◆ TASK TO CARRY OUT
Go through the entries below. Copy out every line that contains "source".

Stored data
--------------------

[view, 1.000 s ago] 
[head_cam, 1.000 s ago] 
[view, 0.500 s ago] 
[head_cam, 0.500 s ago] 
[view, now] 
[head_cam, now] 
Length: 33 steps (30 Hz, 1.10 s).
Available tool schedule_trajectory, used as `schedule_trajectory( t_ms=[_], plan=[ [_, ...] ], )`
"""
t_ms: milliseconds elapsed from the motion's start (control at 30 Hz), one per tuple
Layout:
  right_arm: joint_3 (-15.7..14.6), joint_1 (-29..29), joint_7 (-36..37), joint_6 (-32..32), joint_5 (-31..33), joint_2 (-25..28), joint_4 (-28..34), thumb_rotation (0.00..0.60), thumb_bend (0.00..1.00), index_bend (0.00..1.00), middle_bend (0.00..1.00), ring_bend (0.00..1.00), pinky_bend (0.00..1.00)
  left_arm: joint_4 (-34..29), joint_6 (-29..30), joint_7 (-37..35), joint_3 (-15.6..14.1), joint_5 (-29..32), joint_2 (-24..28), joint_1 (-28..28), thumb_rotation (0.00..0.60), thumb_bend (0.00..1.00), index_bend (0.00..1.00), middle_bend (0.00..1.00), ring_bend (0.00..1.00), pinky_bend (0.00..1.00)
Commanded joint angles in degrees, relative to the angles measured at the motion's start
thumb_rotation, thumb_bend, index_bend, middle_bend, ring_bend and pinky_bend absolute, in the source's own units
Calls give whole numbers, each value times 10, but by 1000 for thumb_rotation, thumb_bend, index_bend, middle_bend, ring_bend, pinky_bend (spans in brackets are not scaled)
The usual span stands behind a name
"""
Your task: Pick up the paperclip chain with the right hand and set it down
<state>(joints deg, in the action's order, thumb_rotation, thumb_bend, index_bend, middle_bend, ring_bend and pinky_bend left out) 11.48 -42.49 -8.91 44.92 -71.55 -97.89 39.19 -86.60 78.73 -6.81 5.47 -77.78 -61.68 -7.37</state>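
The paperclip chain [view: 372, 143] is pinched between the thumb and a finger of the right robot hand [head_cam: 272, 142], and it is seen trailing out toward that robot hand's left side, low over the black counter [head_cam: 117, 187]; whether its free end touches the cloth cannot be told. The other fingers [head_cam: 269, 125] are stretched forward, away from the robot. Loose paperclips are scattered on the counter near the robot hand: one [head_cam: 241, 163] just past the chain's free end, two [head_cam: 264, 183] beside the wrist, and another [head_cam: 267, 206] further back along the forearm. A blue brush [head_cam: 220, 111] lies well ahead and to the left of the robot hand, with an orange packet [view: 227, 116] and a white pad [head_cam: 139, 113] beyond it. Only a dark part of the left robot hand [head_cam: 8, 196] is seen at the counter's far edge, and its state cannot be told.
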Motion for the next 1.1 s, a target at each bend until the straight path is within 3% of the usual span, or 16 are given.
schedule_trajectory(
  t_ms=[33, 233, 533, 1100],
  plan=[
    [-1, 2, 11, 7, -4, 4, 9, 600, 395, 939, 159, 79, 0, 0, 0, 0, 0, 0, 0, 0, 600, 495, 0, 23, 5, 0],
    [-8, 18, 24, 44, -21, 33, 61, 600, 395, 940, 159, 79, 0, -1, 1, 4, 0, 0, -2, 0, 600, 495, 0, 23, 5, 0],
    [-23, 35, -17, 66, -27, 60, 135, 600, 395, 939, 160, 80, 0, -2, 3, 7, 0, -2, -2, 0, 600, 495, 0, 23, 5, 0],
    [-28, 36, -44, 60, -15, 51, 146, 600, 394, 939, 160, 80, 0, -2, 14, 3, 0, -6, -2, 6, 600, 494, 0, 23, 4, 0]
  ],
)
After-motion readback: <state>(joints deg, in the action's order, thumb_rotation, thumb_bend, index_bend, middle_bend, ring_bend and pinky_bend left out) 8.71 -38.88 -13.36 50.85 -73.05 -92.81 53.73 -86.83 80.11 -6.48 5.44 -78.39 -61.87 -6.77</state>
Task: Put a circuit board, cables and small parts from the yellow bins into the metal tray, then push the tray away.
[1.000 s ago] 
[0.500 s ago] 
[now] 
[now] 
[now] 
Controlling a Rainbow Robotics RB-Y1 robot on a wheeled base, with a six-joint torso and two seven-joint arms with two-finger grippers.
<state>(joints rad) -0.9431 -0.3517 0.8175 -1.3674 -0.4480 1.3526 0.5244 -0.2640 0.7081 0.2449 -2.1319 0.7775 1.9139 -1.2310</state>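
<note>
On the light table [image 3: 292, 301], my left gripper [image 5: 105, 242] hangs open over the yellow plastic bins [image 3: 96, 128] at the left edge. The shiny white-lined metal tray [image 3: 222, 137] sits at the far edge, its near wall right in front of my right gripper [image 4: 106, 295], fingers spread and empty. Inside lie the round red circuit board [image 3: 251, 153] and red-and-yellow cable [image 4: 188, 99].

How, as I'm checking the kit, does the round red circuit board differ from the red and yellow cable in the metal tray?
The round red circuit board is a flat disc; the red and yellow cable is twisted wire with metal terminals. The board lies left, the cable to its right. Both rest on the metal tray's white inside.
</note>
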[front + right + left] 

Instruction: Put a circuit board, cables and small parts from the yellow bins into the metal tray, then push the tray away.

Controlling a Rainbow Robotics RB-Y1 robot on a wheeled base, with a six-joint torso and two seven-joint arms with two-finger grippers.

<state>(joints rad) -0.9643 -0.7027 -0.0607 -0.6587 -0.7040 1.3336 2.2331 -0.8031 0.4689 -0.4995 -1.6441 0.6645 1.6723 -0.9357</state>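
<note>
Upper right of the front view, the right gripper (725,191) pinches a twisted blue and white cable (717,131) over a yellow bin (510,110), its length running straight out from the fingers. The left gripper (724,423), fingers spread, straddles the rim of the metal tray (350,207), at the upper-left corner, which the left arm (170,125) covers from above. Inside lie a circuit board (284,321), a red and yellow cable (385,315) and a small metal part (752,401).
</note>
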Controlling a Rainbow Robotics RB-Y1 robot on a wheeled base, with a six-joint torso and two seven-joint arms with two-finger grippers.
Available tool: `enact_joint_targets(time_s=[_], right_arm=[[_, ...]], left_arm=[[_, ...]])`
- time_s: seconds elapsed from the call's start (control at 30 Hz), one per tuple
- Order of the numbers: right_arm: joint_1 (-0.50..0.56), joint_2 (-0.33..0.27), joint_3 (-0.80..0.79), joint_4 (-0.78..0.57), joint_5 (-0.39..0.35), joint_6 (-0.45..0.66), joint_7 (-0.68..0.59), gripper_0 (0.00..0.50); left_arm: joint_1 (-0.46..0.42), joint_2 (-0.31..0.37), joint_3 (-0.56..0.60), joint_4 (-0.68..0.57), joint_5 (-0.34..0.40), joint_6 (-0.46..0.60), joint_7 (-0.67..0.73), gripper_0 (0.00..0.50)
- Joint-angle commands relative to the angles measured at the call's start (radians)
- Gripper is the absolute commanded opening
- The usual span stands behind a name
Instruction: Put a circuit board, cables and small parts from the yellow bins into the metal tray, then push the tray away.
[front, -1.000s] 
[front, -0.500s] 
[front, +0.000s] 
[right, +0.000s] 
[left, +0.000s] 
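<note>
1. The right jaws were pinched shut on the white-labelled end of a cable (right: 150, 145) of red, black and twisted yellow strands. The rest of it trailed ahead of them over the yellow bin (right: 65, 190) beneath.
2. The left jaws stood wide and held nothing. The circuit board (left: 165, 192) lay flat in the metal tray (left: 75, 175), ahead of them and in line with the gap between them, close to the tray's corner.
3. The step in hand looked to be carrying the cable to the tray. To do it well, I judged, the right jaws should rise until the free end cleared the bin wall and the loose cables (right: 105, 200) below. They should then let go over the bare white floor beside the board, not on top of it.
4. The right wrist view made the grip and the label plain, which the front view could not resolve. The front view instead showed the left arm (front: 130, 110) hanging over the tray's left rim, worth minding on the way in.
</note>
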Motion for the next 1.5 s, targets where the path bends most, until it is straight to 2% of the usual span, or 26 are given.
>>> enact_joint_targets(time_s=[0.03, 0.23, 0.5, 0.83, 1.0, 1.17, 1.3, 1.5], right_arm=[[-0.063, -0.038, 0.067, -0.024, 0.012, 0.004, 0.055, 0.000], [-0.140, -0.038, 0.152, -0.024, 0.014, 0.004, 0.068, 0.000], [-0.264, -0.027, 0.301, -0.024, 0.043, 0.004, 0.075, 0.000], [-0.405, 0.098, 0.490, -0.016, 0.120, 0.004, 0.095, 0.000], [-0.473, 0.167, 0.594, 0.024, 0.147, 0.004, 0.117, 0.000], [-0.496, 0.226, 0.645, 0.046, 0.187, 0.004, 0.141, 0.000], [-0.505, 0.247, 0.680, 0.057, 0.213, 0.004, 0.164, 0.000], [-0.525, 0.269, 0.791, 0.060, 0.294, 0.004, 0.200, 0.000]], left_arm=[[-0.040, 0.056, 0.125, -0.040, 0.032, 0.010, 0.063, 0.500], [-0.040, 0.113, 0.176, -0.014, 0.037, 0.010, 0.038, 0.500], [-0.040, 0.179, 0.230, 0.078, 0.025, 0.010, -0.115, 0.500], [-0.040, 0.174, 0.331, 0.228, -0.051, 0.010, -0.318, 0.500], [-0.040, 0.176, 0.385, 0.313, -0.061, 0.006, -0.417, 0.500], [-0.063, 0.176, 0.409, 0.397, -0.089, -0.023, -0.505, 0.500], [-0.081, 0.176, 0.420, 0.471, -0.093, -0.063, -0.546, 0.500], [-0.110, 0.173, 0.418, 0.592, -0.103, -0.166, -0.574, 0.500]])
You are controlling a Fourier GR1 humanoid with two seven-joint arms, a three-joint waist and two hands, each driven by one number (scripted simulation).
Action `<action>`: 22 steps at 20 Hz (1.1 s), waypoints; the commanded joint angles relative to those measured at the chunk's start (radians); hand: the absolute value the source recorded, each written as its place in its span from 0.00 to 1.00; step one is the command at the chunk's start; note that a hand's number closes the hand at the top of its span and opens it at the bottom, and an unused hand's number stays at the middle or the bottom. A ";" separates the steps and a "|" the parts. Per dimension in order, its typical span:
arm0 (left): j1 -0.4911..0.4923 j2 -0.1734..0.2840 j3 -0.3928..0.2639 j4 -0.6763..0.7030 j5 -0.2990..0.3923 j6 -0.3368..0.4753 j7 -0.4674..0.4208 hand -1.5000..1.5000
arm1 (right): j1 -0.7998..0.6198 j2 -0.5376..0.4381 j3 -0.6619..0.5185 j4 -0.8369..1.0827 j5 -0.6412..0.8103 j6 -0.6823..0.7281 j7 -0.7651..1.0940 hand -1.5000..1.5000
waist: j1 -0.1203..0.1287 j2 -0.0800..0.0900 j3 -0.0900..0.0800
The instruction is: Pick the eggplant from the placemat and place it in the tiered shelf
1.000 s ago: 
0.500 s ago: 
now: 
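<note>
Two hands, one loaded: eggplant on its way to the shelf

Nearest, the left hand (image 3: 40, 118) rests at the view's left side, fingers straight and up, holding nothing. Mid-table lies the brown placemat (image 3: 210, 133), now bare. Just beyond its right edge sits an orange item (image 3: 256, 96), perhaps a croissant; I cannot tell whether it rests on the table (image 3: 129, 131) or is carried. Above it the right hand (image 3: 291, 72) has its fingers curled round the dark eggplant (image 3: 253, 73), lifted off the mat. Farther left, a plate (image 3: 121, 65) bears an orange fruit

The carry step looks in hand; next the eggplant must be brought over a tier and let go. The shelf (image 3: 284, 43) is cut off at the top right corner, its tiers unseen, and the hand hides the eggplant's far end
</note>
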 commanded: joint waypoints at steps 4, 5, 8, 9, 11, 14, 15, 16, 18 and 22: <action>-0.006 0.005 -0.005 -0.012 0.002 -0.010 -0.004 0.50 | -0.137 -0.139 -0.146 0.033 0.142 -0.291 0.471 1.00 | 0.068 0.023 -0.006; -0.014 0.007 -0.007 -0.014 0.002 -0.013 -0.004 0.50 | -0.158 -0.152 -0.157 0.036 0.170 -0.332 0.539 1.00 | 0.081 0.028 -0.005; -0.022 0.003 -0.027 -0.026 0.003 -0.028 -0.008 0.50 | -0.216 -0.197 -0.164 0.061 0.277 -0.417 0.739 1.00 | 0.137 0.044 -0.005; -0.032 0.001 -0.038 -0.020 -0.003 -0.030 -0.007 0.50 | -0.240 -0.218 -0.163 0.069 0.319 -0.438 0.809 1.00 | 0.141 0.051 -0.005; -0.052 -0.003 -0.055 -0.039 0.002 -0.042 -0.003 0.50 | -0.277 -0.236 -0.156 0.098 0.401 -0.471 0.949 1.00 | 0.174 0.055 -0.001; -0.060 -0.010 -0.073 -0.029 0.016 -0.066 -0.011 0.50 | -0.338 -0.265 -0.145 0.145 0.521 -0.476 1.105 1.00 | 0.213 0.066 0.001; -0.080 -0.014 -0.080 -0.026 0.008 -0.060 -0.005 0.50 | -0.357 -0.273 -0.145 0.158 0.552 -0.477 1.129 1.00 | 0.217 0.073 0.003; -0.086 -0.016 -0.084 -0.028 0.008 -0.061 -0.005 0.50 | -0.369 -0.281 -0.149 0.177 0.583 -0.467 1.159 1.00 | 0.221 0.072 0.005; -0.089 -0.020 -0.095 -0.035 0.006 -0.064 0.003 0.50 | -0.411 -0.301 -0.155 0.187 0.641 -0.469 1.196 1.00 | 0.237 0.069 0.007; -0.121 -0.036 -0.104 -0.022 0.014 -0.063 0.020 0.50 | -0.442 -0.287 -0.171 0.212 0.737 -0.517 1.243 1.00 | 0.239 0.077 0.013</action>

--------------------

◆ RESULT FOR THIS EXERCISE
thumb_rotation, thumb_bend, index_bend, middle_bend, ring_bend and pinky_bend absolute, in the source's own units
Action `<action>`: 22 steps at 20 Hz (1.1 s), waypoints; the commanded joint angles relative to those measured at the chunk's start (radians); hand: the absolute value the source recorded, each written as its place in its span from 0.00 to 1.00; step one is the command at the chunk's start; note that a hand's number closes the hand at the top of its span and opens it at the bottom, and an unused hand's number stays at the middle or the bottom. A ";" separates the steps and a "|" the parts. Per dimension in order, its typical span:

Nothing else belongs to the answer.